ACTION ITEM
Copy the data that follows exactly. Include no pictures.

START DATA BLOCK

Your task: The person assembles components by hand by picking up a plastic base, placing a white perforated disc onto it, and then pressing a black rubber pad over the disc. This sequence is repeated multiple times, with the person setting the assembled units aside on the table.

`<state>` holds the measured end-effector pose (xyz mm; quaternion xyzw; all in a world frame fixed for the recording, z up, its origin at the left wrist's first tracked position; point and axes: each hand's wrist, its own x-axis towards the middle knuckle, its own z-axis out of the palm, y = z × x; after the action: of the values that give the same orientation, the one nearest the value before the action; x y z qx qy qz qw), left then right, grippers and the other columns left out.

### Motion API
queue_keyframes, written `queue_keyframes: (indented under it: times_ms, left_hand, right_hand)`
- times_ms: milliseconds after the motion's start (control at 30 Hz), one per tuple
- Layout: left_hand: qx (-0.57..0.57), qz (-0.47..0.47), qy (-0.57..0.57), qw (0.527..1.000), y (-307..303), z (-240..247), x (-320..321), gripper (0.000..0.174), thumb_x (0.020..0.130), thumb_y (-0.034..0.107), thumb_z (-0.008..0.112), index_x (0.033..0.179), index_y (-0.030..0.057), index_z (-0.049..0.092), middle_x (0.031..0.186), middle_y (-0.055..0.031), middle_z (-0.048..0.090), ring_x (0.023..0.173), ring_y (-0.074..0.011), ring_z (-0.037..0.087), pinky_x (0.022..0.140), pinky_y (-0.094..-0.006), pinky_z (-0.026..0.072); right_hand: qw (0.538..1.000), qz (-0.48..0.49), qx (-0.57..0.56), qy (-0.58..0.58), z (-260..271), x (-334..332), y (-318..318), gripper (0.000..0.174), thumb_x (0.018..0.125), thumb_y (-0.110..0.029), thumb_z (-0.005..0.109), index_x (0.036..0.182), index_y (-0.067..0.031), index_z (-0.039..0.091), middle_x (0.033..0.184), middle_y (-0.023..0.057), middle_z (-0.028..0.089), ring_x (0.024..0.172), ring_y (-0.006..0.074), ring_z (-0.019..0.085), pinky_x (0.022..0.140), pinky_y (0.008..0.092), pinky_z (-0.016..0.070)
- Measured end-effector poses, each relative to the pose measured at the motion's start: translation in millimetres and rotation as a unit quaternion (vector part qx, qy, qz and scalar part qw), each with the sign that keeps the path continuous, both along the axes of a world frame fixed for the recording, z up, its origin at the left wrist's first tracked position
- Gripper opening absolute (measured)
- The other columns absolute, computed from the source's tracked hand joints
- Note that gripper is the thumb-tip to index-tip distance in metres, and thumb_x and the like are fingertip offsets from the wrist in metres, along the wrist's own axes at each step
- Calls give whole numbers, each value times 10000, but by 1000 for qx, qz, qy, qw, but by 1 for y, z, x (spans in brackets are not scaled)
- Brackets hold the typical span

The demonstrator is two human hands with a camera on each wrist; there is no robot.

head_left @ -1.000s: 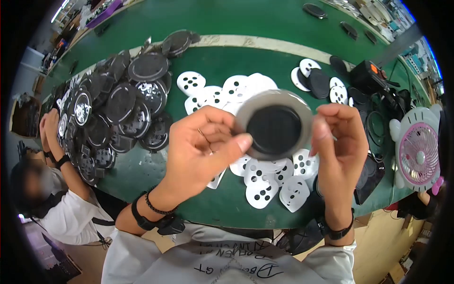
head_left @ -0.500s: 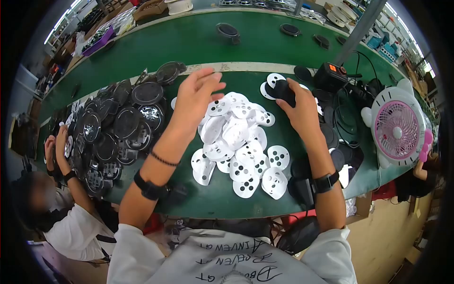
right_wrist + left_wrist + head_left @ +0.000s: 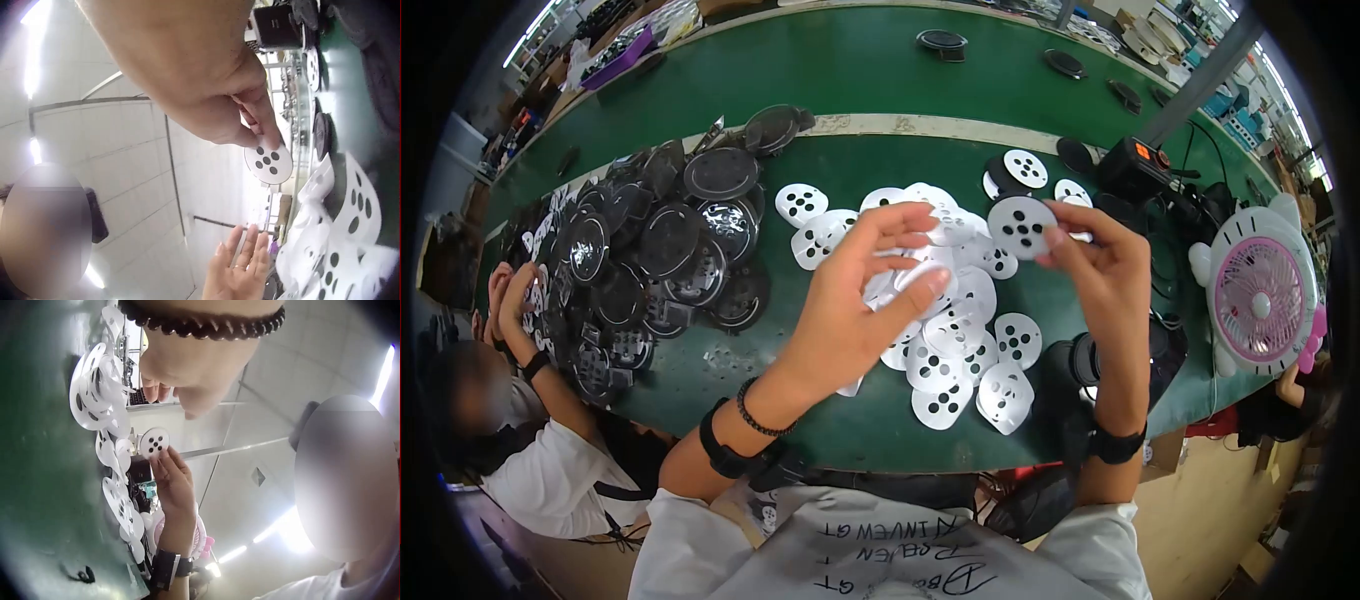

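Observation:
My right hand pinches a round white disc with several black dots by its right edge, raised above the table. In the right wrist view, the fingertips grip the disc's rim, its dotted face showing. My left hand is held up to the left with fingers spread and nothing in it. Below and behind it lies a loose pile of white sheets with round holes, some curled. Behind the right hand are a few more white dotted discs near dark round pads.
A large heap of black round parts covers the left side, where another person's hands work. A pink and white fan and a black box with an orange display stand at right. Black parts lie on the green surface beyond the pale strip.
A black pad with a greyish rim was held up between both hands. My right hand then went to the discs at back right and now holds a white dotted disc nearer. The left hand has lowered.

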<state>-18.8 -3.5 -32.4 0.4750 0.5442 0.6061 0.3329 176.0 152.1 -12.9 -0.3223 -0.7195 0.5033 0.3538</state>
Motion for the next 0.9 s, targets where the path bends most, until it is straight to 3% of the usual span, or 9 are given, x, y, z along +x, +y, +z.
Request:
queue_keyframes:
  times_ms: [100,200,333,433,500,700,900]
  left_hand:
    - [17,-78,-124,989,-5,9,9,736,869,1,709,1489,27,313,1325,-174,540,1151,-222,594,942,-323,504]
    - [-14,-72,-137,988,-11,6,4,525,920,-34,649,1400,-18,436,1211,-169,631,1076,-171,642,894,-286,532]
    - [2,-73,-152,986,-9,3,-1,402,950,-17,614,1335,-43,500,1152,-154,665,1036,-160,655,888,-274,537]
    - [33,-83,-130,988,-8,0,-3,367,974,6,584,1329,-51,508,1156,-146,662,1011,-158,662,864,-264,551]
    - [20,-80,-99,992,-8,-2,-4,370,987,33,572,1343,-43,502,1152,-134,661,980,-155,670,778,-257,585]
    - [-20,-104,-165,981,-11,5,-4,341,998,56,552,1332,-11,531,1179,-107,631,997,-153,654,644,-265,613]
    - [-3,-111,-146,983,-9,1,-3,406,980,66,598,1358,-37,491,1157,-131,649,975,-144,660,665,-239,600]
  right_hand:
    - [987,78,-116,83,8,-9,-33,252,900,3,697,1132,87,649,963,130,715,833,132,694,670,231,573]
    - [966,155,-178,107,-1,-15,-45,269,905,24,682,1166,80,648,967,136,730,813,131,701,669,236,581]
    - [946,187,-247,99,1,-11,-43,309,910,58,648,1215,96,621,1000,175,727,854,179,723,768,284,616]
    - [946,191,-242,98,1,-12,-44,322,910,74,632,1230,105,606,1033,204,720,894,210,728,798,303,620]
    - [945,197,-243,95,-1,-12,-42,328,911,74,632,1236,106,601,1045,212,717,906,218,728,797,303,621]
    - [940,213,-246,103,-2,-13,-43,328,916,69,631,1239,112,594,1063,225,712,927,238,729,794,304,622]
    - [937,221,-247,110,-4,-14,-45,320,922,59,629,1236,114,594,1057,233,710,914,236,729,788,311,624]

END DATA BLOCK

RESPONSE AREA
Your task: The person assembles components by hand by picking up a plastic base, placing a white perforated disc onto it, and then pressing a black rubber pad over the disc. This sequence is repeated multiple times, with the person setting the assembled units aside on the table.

`<state>` holds the measured end-effector pose (xyz mm; quaternion xyzw; all in a world frame fixed for the recording, z up, its origin at the left wrist's first tracked position; point and axes: each hand's wrist, its own x-axis towards the middle knuckle, its own z-axis out of the palm, y = z × x; after the action: of the values that give the same orientation, the one nearest the value before the action; x y z qx qy qz qw), left then right, grippers and the other columns left out.

### Motion API
queue_keyframes, written `queue_keyframes: (indented under it: times_ms, left_hand, right_hand)`
- times_ms: milliseconds after the motion's start (control at 30 Hz), one per tuple
- Layout: left_hand: qx (-0.57..0.57), qz (-0.47..0.47), qy (-0.57..0.57), qw (0.527..1.000), y (-307..303), z (-240..247), x (-320..321), gripper (0.000..0.174), thumb_x (0.020..0.130), thumb_y (-0.034..0.107), thumb_z (-0.008..0.112), index_x (0.033..0.179), index_y (-0.030..0.057), index_z (-0.049..0.092), middle_x (0.031..0.186), middle_y (-0.055..0.031), middle_z (-0.048..0.090), ring_x (0.023..0.173), ring_y (-0.074..0.011), ring_z (-0.037..0.087), pinky_x (0.022..0.140), pinky_y (-0.094..-0.006), pinky_z (-0.026..0.072); right_hand: qw (0.538..1.000), qz (-0.48..0.49), qx (-0.57..0.56), qy (-0.58..0.58), z (-260..271), x (-334..332), y (-318..318), gripper (0.000..0.174), thumb_x (0.018..0.125), thumb_y (-0.110..0.029), thumb_z (-0.005..0.109), index_x (0.036..0.182), index_y (-0.067..0.031), index_z (-0.039..0.091), middle_x (0.033..0.184), middle_y (-0.023..0.057), middle_z (-0.028..0.089), ring_x (0.024..0.172), ring_y (-0.006..0.074), ring_z (-0.019..0.085), pinky_x (0.022..0.140), pinky_y (0.008..0.092), pinky_z (-0.016..0.070)
- Measured end-effector poses, each relative to the pose measured at the motion's start: translation in millimetres and rotation as a unit quaternion (vector part qx, qy, qz and scalar part qw), each with the sign that keeps the path continuous, both along the axes of a world frame fixed for the recording, z up, its origin at the left wrist's first tracked position
- Gripper opening absolute (measured)
- The other columns absolute, computed from the source's tracked hand joints
- Note that gripper is the thumb-tip to index-tip distance in metres, and thumb_x and the like are fingertip offsets from the wrist in metres, along the wrist's own axes at each step
- Calls give whole numbers, each value times 10000, but by 1000 for qx, qz, qy, qw, but by 1 for y, z, x (spans in brackets are not scaled)
- Brackets hold the typical span

The demonstrator is two human hands with a camera on each wrist; there is no robot.

head_left @ -1.000s: 
head_left @ -0.500s: 
right_wrist + left_wrist + head_left @ +0.000s: 

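Observation:
My right hand pinches a round white disc with several black dots by its right edge, raised above the table. In the right wrist view, the fingertips grip the disc's rim, its dotted face showing. My left hand is held up to the left with fingers spread and nothing in it. Below and behind it lies a loose pile of white sheets with round holes, some curled. Behind the right hand are a few more white dotted discs near dark round pads.
A large heap of black round parts covers the left side, where another person's hands work. A pink and white fan and a black box with an orange display stand at right. Black parts lie on the green surface beyond the pale strip.
A black pad with a greyish rim was held up between both hands. My right hand then went to the discs at back right and now holds a white dotted disc nearer. The left hand has lowered.
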
<state>-18.8 -3.5 -32.4 0.4750 0.5442 0.6061 0.3329 176.0 152.1 -12.9 -0.3223 -0.7195 0.5033 0.3538</state>
Motion for the next 0.9 s, targets where the path bends most, until it is straight to 3% of the usual span, or 9 are given, x, y, z along +x, +y, +z.
Request:
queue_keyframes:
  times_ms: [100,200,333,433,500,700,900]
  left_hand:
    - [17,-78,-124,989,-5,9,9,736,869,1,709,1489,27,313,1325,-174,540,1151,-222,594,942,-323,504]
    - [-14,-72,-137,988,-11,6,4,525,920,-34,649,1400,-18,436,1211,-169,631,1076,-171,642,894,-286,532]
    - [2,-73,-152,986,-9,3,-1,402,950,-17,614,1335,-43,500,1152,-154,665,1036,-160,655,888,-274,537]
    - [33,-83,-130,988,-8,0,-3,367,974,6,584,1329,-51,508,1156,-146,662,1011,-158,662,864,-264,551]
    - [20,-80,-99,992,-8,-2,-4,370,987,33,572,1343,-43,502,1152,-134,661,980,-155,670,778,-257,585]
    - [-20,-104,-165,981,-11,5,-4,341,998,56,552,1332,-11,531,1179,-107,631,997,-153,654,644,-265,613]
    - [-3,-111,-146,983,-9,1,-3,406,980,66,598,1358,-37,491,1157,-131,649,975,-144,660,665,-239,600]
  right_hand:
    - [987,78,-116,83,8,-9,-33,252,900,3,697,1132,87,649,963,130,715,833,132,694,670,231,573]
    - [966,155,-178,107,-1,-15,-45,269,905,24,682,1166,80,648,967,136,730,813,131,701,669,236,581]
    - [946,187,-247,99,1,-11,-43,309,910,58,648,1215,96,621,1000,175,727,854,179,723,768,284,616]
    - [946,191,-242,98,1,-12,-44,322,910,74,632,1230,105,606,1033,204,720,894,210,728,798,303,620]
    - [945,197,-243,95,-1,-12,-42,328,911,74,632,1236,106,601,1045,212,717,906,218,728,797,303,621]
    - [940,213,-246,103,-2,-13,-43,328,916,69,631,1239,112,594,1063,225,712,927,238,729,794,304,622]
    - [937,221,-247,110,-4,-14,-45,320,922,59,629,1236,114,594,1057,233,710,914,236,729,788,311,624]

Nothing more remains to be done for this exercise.